Bay Area Startups hire inexperienced people because they are cheaper, and more
willing to take a bad deal. (Experienced people are more likely to know a bad
deal.)

These inexperienced people are the ones doing the interviewing (and often the
ones running the companies) and so experience is not valued.

------
fingerprinter
A few days back there was an article about the real estate prices in SF and
SV. It felt very much like it was broken down into two categories:

* below 30 yrs old, no kids * older than 30 yrs old or had kids.

I have kids now. That is one of the major reasons I do not like SF anymore
(mid 30s) but I did a decade ago. IMO, the entire SF/SV tech scene is built
for young 20 somethings who want to live only to work.

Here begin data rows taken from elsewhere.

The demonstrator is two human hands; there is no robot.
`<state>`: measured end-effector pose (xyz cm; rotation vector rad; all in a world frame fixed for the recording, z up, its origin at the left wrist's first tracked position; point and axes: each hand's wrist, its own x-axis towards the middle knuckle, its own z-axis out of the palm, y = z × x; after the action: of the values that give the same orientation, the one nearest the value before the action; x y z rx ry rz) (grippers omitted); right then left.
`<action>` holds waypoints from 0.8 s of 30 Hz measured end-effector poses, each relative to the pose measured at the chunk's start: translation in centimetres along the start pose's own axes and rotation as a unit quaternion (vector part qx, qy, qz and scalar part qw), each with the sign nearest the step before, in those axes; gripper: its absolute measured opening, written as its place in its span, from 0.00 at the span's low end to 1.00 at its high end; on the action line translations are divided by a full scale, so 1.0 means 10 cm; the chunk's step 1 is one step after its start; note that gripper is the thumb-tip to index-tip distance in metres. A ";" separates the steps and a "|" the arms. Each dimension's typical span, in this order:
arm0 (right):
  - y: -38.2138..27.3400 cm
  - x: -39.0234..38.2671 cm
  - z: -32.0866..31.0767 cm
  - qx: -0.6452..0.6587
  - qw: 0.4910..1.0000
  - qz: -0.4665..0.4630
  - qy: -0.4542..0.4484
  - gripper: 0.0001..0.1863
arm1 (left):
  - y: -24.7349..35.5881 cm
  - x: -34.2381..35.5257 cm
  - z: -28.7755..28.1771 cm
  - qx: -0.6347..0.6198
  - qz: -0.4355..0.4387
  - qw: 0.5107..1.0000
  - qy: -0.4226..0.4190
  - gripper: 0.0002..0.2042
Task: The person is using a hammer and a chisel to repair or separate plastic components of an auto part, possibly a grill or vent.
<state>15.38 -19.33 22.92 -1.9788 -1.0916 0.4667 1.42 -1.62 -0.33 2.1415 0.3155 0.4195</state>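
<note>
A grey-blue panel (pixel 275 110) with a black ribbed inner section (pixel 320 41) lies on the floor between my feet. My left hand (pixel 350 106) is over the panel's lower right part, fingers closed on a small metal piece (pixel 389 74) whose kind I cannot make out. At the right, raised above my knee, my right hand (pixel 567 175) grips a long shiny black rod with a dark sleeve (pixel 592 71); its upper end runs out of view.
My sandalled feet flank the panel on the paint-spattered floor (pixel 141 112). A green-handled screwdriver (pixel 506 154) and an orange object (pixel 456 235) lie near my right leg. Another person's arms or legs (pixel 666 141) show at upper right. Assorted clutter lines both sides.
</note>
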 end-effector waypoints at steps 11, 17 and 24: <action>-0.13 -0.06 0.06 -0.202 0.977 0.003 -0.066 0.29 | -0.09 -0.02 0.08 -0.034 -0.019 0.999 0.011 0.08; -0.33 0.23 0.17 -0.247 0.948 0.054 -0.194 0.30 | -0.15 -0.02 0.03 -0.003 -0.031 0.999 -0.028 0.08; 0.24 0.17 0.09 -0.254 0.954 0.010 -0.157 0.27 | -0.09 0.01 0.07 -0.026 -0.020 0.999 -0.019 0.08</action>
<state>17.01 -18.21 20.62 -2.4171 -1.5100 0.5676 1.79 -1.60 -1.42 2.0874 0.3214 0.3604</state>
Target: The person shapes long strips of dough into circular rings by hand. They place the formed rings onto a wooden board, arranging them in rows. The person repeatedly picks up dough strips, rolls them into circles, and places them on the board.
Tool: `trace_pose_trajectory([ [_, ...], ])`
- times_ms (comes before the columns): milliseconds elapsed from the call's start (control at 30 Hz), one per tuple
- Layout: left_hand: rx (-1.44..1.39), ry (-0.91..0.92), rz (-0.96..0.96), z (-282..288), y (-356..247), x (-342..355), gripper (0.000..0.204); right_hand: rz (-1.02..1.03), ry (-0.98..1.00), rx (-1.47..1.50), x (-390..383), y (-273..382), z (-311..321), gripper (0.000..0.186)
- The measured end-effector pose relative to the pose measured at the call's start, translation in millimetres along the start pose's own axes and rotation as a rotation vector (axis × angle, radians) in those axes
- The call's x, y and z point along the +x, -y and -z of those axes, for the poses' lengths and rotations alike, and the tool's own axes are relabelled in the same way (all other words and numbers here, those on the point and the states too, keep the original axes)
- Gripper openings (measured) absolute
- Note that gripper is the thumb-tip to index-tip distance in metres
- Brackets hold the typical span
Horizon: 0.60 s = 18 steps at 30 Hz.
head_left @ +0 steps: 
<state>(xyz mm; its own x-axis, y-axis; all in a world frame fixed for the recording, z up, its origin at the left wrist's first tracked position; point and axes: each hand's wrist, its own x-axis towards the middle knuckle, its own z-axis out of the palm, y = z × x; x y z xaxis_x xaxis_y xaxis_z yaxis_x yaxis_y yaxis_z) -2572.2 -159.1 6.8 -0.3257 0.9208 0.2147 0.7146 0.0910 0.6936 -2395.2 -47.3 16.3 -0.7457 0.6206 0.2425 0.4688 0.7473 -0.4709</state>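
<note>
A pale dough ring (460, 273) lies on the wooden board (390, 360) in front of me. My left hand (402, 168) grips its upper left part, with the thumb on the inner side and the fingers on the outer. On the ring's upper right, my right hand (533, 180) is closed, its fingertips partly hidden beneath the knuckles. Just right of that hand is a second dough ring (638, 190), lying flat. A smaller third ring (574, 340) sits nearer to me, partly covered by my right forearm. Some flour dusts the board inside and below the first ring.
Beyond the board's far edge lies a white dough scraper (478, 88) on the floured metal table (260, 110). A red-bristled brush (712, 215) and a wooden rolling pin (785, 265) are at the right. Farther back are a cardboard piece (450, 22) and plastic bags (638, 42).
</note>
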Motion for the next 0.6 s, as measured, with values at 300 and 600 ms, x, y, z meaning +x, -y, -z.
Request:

When you reach a certain point in life, your priorities shift and you don't
live to work anymore. If this happens to you, SF/SV is going to be an awful
place to be, IMO.

Related to this article specifically, I have no doubt this is absolutely true.
I've had interviews for jobs and while they don't ask questions about family
or what not, they ask about "commitment" and "hours". Questions like "can you
commit 100% to this job?" or "can you work 6 days a week or put in the hours
necessary to do this job?". Those are questions asked to suss out if someone
is going to basically live the job and push everything else away. They might
ask that of everyone, but when asked to someone in their mid to late 30s it
smacks of "hey, are you going to neglect your family for this job?".

------
nilkn
Most Silicon Valley companies produce products or services whose revenue does
not scale with the cost of living in the area. Yet they pay their employees a
lot more than in most parts of the world and they pay a hell of a lot more for
office space. Contrary to what is written very frequently here by SV dwellers,
it is actually not common for fresh graduates to get six figure salaries--only
in Silicon Valley and NYC.

The terrible irony of it is that the over-abundance of high salaries has led
to those salaries meaning practically nothing; there have been plenty of
threads here on how people can barely afford 1br apartments in San Francisco
while still saving for retirement and living a comfortable life, etc. Salaries
for very senior folks become so massively inflated due to the cost of living--
sometimes in the $200k+ range--that very few startups can afford to hire even
just a few of these guys. If they were in a cheaper area where a top salary,
rather than a starting salary, was $120k, though, then they'd be in a much
better position to hire a range of employees in terms of experience and age.

------
seivan
I remember some young MBA asshole in Singapore on stage telling people he
wouldn't hire anyone with a kid.

The last interview I had, I asked if they had people with kids. They had and
they were on parental - no problem.

I'm 24 and will never have kids, but I do give a shit if they treat parents or
engineers older than me like shit.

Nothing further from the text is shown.